Copy out each line below containing "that".
================
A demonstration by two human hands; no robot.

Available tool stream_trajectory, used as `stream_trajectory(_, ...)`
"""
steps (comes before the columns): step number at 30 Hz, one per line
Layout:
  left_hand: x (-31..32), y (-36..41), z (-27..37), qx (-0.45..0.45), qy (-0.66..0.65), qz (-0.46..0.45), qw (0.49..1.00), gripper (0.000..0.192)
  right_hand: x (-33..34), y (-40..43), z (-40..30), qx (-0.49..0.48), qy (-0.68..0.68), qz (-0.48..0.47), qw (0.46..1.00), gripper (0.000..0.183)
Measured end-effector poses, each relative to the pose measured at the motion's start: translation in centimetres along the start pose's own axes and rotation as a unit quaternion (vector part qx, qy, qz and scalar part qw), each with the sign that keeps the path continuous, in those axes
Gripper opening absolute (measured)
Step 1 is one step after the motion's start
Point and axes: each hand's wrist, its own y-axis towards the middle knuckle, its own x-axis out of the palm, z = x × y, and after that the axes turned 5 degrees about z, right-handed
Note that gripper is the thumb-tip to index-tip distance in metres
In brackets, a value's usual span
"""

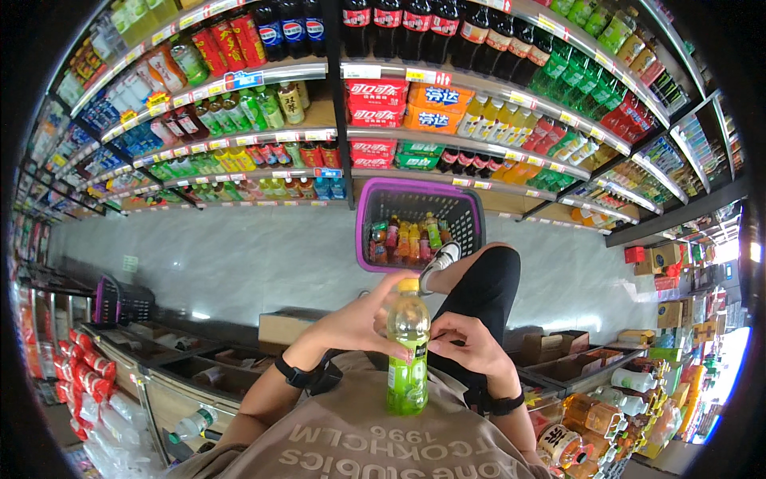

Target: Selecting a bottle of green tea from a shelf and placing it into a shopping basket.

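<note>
A clear plastic drink bottle [408, 371] with a yellow cap and a green label stands upright in front of my shirt. My left hand [359, 320] wraps round its upper part, fingers and thumb on either side. At the label's right edge is my right hand [470, 344], its thumb and forefinger close together. Whether they pinch the label or only touch it I cannot tell. Beyond the bottle, a dark shopping basket with a purple rim [420, 182] rests on the floor, holding several drink bottles [414, 239]. My white shoe [443, 258] is at its near edge.
Shelving [305, 135] full of drinks runs behind the basket. Another purple-rimmed basket [122, 302] is at left. Behind me are bins with cardboard boxes [287, 328], a lying bottle [196, 424] at left and large jugs [589, 414] at right. Grey tiled floor [251, 257] lies between.
</note>
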Motion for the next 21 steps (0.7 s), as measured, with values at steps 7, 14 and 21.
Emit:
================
Written solution →
Measured end-effector poses, each relative to the pose measured at the motion's start: translation in centimetres along the start pose's own axes and rotation as a unit quaternion (vector part qx, qy, qz and scalar part qw), each with the sign that keeps the path continuous, in those axes
Point and axes: each hand's wrist, its own y-axis towards the middle knuckle, its own x-axis out of the palm, z = x × y, and after that the axes turned 5 degrees about z, right-handed
Note that gripper is the thumb-tip to index-tip distance in metres

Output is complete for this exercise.